Shakespeare and European Politics

Shakespeare and European Politics

Shakespeare and European Politics

Shakespeare and European Politics

Synopsis

A collection of papers presented at a conference held in Utrecht, the Netherlands. It reflects a different trend in Shakespeare studies: a tendency to study Shakespeare not just in his own historical or national contexts, but also as a cultural phenomenon with an international afterlife, transmitted in various languages, first of all in Europe.

Excerpt

Over the past decade and a half, a growing contingent of scholars has come to focus on “European Shakespeare,” studying the formative role of the playwright and his work in the constitution of the Continent’s sense of identity. These scholars have studied Shakespeare’s own work, but also the countless European cultures that went into the shaping of it, as well as the afterlives that the plays, the poems, and the life of their author subsequently inspired in Britain and across the Continent. These scholars’ devotion has yielded a range of fine articles, books, conferences, and essay collections, addressing these themes from a variety of angles.

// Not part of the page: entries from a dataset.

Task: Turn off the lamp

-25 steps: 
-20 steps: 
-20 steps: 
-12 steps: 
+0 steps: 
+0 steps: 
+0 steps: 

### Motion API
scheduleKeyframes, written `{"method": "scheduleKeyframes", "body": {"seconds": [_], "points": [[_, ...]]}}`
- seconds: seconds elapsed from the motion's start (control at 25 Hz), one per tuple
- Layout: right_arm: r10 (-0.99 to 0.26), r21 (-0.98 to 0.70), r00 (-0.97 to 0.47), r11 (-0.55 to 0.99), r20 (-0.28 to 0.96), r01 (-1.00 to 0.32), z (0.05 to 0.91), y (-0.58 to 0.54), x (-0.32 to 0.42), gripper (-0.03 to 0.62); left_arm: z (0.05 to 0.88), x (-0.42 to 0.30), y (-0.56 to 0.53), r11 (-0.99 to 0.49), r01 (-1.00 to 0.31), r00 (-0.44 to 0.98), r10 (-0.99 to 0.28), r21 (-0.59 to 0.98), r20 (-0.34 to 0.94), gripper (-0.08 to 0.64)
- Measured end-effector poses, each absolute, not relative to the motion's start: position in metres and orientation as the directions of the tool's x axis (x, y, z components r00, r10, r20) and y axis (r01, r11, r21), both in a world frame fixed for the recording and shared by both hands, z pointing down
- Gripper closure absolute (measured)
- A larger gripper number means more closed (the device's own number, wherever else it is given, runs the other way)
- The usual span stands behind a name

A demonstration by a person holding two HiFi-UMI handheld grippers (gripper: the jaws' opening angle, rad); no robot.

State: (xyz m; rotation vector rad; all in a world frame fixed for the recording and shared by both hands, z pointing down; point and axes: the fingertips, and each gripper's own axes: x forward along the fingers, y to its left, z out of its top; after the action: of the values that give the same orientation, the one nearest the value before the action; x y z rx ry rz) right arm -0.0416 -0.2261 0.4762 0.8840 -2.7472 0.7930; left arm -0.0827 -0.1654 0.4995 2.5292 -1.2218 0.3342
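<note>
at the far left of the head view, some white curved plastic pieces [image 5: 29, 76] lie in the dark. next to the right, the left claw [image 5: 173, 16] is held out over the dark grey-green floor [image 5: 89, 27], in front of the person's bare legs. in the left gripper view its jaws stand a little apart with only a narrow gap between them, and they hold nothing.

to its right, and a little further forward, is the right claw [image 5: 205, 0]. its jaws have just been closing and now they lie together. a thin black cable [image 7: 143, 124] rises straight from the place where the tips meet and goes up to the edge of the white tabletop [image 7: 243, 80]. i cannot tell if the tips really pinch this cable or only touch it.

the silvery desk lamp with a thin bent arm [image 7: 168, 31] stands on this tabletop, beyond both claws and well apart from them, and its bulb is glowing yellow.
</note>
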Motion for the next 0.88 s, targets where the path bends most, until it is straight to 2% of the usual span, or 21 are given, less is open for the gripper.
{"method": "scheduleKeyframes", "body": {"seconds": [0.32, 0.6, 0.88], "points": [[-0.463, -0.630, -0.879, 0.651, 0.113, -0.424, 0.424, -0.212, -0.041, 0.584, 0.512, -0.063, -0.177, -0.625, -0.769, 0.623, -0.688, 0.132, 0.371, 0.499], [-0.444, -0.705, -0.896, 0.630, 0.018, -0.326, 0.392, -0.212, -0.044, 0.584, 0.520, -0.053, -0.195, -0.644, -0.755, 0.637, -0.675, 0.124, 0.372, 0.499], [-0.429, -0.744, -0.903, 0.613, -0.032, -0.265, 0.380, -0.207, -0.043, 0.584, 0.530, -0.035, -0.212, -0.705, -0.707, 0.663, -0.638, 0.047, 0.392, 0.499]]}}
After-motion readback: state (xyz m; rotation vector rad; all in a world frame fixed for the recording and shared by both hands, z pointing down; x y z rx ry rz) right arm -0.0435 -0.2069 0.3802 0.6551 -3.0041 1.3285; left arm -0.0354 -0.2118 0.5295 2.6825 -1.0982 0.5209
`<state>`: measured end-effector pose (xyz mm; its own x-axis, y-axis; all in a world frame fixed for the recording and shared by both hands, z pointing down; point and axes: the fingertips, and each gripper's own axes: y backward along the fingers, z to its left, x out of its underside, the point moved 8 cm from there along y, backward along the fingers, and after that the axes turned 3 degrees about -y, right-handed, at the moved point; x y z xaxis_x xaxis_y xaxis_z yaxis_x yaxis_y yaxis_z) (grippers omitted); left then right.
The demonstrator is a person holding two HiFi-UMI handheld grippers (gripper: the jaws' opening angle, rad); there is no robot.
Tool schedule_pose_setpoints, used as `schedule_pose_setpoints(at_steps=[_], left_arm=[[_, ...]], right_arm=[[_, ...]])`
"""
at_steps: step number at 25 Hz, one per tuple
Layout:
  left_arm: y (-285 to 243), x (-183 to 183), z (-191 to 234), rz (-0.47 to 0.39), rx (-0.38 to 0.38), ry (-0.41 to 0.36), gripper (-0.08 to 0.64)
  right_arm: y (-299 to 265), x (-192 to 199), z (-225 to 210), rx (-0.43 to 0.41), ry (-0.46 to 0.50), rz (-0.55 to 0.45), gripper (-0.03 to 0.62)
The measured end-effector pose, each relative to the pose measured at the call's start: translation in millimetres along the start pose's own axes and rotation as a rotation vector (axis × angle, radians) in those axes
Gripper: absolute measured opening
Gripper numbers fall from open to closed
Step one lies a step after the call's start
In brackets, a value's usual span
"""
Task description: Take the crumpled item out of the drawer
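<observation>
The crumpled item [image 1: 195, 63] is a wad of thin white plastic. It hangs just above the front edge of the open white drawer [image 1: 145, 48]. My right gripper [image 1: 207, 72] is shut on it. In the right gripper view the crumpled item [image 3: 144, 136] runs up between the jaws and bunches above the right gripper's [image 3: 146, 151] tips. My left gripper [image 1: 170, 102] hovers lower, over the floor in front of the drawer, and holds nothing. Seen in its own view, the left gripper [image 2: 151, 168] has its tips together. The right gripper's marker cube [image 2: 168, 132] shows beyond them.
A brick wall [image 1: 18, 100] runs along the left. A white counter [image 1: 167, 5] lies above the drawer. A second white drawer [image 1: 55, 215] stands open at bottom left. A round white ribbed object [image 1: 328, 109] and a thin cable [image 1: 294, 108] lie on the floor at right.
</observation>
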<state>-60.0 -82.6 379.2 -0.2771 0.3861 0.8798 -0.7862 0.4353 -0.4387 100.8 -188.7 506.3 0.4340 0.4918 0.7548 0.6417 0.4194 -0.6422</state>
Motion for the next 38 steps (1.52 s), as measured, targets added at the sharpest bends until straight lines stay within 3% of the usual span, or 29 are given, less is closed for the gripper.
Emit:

The distinctive feature of this new collection of essays—carefully designed and edited by Dirk Delabastita, Jozef De Vos, and Paul Franssen—is that it approaches Shakespearean culture across Europe from a specifically political angle. It looks at the ways in which events like the Reformation and its political consequences may help us reinterpret the man and his plays, but it also addresses the ways in which altogether less conspicuous ideologies permeate all appropriations of Shakespeare and his work to the present day, in stage or screen adaptations of the plays and the poems, in the many translations produced on the multilingual European continent since time immemorial, in appropriations of the Shakespearean heritage by popular culture, and in scholarly readings of Shakespeare and theoretical reflections on such academic practice.

Shakespeare and European Politics creates an awareness of the complexity of the subject matter as it ventures into largely unexplored terrain in an attempt to enhance our appreciation of the isolated events and political tendencies that had a bearing on what Shakespeare meant by Europe and, in addition, to reveal how Europe has meant and continues to mean by Shakespeare. With their primary focus on the intercultural dynamics of Shakespeare, the researchers presented here position Shakespeare at a vital point on the sliding scale from local, regional, and national to universal, world, and global manifestations of the Bard.